11. En dernier lieu, M. B reprend en appel, avec la même argumentation qu’en première instance, le moyen tiré de l’atteinte disproportionnée à son droit au respect de la vie privée et familiale en méconnaissance des stipulations de l’article 8 de la convention européenne de sauvegarde des droits de l’homme et des libertés fondamentales. Il y a lieu de l’écarter par adoption des motifs retenus à bon droit par le tribunal administratif de Montpellier aux points 6 et 7 du jugement attaqué. Pour les mêmes motifs de fait ainsi que ceux précédemment mentionnés au point 8, M. B n’est pas fondé à soutenir que l’arrêté du préfet de l’Hérault serait entaché d’une erreur manifeste d’appréciation au regard de ses conséquences sur sa situation personnelle.

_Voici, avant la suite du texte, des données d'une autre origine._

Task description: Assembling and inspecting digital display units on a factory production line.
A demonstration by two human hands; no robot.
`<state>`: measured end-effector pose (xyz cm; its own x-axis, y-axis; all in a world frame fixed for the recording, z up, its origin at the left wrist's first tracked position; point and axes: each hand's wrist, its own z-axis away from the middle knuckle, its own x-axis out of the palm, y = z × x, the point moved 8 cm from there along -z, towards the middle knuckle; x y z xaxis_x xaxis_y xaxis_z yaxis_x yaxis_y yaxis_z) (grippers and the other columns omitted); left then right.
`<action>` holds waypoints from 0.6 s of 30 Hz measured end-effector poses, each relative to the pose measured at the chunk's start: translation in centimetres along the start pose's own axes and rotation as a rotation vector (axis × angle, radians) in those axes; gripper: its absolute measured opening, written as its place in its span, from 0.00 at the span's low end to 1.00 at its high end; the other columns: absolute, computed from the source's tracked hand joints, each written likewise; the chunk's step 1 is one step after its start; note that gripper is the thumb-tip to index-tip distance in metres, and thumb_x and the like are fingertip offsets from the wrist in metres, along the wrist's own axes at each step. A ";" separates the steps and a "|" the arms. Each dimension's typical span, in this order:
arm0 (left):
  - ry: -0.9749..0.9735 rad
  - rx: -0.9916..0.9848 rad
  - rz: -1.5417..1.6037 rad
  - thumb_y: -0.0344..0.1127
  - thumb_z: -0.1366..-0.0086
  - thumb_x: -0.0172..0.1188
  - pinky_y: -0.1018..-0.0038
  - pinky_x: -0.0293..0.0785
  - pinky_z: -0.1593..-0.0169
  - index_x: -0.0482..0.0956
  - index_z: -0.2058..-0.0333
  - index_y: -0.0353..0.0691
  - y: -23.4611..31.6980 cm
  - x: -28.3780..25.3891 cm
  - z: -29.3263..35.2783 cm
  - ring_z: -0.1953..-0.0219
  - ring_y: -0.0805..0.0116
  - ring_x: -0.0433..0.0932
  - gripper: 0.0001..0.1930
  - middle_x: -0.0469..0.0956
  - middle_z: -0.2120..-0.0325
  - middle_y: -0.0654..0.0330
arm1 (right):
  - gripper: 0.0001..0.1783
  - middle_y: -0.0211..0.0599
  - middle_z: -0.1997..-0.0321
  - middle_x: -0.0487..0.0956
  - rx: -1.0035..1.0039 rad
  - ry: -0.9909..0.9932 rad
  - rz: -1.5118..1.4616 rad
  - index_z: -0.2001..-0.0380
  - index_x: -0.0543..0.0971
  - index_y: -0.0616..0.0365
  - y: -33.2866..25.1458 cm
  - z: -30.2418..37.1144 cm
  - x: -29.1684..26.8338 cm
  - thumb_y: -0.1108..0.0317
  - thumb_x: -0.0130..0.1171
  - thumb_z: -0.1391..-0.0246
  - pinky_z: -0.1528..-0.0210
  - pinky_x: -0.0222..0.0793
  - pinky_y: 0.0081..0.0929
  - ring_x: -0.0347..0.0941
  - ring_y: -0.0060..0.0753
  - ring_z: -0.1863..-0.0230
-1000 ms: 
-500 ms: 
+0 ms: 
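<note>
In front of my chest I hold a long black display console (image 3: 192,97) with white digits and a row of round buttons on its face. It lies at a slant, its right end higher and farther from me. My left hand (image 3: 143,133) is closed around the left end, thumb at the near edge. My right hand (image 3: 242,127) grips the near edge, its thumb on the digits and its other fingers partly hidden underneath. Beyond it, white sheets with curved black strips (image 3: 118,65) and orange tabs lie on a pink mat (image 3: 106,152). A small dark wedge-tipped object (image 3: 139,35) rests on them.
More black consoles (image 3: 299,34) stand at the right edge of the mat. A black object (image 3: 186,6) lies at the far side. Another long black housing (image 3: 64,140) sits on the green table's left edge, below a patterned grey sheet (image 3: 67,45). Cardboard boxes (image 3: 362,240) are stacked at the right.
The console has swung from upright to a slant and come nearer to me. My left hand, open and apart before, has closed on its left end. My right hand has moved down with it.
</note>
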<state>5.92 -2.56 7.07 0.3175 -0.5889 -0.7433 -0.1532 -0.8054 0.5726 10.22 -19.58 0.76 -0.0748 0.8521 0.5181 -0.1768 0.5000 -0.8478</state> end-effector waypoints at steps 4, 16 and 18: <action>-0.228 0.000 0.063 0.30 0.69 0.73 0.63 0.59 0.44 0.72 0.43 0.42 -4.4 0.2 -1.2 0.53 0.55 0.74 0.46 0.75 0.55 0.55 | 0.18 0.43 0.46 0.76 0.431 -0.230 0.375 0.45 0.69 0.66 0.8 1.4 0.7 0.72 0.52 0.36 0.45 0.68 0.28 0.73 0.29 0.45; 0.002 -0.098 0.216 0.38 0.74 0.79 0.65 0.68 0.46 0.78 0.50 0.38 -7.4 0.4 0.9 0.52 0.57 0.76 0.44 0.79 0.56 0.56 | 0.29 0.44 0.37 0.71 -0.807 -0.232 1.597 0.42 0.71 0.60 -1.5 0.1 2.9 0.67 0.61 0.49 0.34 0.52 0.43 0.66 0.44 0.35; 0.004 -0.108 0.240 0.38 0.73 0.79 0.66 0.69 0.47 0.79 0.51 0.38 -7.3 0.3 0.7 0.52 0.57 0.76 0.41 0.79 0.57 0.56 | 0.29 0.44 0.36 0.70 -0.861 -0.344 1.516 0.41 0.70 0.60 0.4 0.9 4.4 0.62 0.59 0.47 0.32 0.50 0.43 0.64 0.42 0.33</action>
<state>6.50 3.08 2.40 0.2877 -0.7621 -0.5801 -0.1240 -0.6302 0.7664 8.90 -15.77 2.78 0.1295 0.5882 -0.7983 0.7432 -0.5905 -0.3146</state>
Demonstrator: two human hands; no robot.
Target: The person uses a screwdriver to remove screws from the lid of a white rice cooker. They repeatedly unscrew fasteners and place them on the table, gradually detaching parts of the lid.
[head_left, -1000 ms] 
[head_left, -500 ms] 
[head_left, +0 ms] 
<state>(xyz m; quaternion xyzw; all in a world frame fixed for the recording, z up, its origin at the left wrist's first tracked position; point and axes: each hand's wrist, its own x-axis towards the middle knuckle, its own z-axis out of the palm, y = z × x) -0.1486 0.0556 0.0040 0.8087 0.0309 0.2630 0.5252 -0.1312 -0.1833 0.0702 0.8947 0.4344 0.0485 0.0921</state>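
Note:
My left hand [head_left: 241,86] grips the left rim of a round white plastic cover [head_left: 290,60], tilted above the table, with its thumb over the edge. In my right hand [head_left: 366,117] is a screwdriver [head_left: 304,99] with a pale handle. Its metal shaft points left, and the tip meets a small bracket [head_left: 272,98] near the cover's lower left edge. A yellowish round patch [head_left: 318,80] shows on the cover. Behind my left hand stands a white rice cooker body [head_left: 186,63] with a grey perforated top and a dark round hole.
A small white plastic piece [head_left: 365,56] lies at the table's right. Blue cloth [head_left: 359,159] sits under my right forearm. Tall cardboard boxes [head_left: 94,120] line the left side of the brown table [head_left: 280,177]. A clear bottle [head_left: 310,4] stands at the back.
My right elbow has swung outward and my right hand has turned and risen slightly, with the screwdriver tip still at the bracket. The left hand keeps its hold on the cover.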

12. Il résulte de tout ce qui précède que la requête de M. B est manifestement dépourvue de fondement et doit dès lors être rejetée en application des dispositions précitées de l’article R. 222-1 du code de justice administrative. Par voie de conséquence, les conclusions présentées à fin d’injonction et d’astreinte ainsi que celles présentées au titre des dispositions des articles L. 761-1 du code de justice administrative et 37 de la loi du 10 juillet 1991 relative à l’aide juridique doivent, également, être rejetées.
O R D O N N E :
Article 1er : La requête de M. B est rejetée.
Article 2 : La présente ordonnance sera notifiée à M. A B et au ministre de l’intérieur et des outre-mer.
Copie en sera adressée au préfet de l’Hérault.
Fait à Toulouse, le 19 juin 2024.
Le président de la 1ère chambre,
A. Barthez
La République mande et ordonne au ministre de l’intérieur et des outre-mer, en ce qui le concerne, ou à tous commissaires de justice à ce requis, en ce qui concerne les voies de droit commun contre les parties privées, de pourvoir à l’exécution de la présente ordonnance.